Work instruction.
Go over the data and keep only the lines that include "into".

Input.
####################
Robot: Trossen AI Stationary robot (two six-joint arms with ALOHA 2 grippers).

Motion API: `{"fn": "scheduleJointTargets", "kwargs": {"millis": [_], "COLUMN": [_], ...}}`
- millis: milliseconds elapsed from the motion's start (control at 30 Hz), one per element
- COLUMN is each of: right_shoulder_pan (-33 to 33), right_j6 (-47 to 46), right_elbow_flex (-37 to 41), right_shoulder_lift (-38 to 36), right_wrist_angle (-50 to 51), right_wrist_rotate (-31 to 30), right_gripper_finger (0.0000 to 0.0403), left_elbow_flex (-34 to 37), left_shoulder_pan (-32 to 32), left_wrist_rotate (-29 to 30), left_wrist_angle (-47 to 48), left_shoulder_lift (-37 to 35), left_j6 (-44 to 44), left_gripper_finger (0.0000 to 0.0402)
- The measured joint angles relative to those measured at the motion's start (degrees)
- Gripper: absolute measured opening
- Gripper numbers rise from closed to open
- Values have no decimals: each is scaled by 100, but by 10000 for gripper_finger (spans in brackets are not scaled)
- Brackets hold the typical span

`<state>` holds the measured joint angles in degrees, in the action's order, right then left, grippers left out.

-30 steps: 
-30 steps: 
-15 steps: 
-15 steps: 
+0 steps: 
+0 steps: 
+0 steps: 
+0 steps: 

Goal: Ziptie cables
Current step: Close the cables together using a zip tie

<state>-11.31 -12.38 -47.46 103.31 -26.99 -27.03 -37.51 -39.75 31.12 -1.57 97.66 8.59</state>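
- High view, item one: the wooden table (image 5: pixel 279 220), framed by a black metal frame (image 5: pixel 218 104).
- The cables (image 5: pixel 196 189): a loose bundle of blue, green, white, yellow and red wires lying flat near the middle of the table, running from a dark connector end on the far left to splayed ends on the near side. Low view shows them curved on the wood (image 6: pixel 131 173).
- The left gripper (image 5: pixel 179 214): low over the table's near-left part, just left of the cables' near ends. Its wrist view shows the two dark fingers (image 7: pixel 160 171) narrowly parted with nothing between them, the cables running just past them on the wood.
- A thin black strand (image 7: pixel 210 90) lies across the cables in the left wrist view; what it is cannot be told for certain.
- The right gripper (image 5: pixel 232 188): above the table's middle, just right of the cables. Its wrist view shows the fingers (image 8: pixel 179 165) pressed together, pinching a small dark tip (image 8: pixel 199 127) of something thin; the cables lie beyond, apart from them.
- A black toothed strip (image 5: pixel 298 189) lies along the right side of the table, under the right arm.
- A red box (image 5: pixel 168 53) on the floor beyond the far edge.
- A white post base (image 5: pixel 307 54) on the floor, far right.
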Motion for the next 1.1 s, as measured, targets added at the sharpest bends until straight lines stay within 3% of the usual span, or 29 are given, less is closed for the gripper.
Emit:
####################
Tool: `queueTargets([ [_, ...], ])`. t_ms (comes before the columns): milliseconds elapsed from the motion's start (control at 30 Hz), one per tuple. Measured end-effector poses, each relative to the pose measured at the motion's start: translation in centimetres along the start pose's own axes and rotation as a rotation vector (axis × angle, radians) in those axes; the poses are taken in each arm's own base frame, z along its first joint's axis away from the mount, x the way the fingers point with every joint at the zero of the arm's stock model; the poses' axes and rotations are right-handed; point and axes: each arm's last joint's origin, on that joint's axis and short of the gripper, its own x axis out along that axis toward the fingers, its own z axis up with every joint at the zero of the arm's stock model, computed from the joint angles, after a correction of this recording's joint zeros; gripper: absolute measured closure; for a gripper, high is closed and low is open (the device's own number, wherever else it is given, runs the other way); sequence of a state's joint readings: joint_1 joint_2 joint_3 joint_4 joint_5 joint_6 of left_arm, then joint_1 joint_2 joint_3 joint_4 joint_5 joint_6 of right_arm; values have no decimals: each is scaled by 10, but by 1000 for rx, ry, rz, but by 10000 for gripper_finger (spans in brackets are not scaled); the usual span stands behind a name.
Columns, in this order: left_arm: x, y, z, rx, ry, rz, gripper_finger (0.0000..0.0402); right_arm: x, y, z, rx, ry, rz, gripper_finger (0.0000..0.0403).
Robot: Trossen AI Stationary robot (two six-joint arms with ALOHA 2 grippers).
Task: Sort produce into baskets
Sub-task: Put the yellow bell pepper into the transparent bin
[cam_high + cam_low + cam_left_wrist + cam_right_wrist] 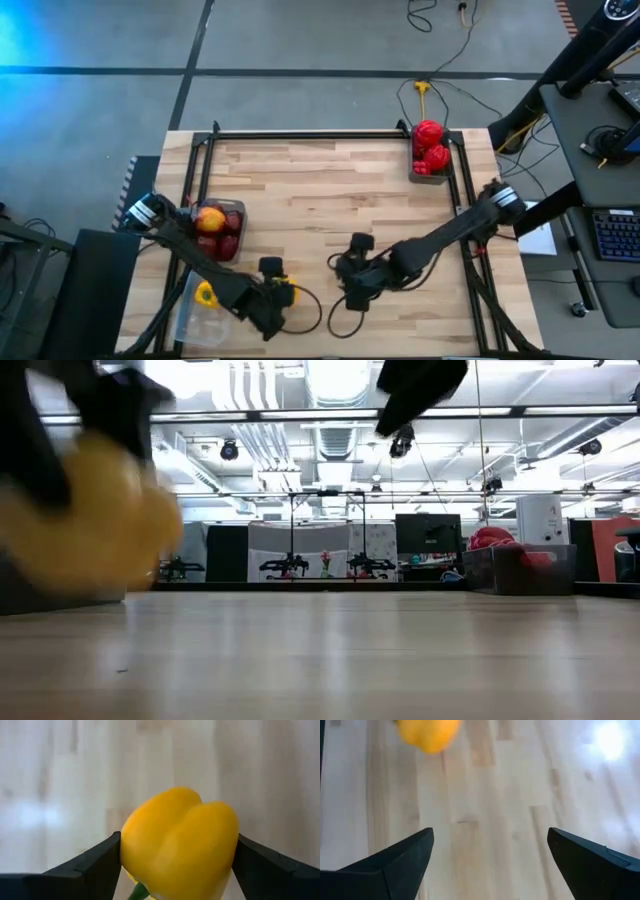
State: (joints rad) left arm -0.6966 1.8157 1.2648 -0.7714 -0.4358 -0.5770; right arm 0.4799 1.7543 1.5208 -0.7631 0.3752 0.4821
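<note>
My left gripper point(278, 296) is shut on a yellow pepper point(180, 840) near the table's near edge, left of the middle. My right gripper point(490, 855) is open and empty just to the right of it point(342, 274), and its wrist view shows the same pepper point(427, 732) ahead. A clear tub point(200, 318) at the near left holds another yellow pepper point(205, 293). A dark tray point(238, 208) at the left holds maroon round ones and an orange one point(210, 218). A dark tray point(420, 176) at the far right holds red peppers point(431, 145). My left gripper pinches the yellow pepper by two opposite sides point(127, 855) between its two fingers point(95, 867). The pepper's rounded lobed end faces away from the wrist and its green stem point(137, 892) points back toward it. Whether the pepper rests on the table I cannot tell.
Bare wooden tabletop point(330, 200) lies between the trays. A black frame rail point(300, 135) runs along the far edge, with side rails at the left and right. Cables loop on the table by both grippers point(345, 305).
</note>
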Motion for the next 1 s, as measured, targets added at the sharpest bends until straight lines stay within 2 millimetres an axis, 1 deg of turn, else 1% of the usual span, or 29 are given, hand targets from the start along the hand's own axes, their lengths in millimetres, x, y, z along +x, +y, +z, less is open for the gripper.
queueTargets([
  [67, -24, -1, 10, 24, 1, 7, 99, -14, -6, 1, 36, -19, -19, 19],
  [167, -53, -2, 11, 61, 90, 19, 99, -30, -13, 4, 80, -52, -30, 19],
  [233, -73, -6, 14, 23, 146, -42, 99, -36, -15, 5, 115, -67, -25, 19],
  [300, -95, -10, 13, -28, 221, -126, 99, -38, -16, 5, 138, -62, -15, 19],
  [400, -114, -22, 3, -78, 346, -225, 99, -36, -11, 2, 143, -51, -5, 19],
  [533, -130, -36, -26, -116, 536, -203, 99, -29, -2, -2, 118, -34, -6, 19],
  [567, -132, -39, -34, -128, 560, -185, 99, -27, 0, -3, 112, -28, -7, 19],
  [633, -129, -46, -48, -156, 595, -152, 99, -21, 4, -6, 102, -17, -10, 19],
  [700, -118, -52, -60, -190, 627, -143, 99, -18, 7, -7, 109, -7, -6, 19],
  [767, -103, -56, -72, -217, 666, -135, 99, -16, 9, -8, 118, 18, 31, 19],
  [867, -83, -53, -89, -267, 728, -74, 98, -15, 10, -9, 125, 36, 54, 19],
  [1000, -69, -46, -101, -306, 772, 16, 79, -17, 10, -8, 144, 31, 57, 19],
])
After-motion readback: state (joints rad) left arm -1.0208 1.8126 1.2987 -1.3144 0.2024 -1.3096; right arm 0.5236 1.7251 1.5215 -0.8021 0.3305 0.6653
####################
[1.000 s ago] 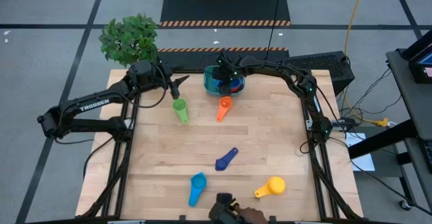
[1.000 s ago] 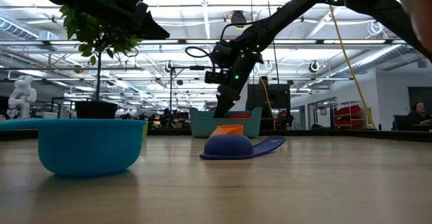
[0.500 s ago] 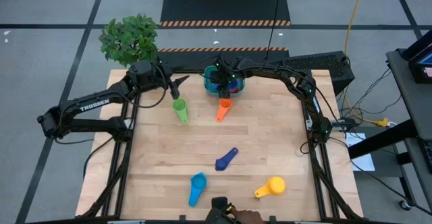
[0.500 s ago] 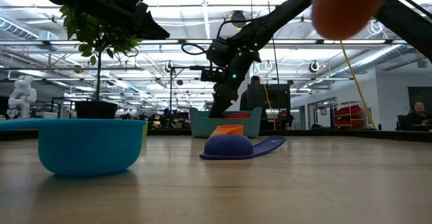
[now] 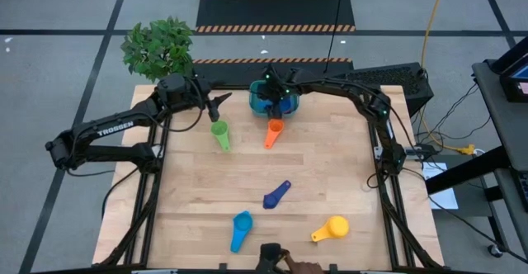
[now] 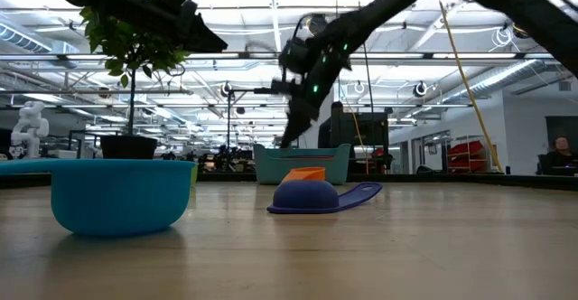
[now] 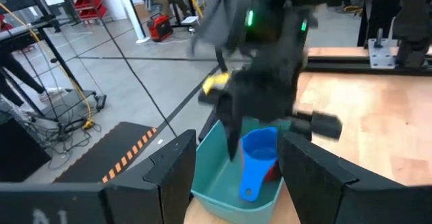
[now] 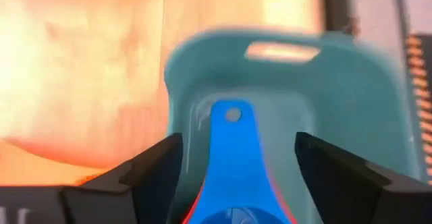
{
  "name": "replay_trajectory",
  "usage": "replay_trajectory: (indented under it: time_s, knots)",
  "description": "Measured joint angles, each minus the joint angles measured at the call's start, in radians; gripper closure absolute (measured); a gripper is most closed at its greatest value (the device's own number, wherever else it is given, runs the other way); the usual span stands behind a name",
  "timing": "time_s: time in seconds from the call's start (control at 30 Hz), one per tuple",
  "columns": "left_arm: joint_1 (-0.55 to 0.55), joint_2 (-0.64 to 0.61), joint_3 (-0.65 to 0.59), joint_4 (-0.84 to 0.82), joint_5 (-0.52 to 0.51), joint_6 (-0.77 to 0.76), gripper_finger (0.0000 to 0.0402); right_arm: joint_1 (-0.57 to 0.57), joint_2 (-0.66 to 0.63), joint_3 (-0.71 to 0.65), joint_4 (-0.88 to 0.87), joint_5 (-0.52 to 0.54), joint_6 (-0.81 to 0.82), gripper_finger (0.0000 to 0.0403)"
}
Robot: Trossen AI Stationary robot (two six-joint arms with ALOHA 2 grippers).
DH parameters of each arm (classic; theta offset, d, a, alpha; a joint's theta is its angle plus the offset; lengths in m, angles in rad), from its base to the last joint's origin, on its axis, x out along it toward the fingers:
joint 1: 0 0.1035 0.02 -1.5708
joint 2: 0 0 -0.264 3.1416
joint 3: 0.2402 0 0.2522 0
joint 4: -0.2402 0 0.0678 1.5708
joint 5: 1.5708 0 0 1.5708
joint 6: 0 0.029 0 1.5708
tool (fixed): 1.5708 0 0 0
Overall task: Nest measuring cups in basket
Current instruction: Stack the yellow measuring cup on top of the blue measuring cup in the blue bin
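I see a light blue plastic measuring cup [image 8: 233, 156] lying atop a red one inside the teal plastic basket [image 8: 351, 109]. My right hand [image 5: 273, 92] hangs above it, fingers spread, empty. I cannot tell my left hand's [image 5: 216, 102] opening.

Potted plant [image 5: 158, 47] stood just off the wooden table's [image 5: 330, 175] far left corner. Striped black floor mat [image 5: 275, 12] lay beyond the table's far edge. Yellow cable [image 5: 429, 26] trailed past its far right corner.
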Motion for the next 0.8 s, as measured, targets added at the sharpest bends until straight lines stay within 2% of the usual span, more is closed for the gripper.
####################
Output for this task.
Task: Sort produce into baskets
Sub-task: Put the yellow bell pepper into the transparent bin

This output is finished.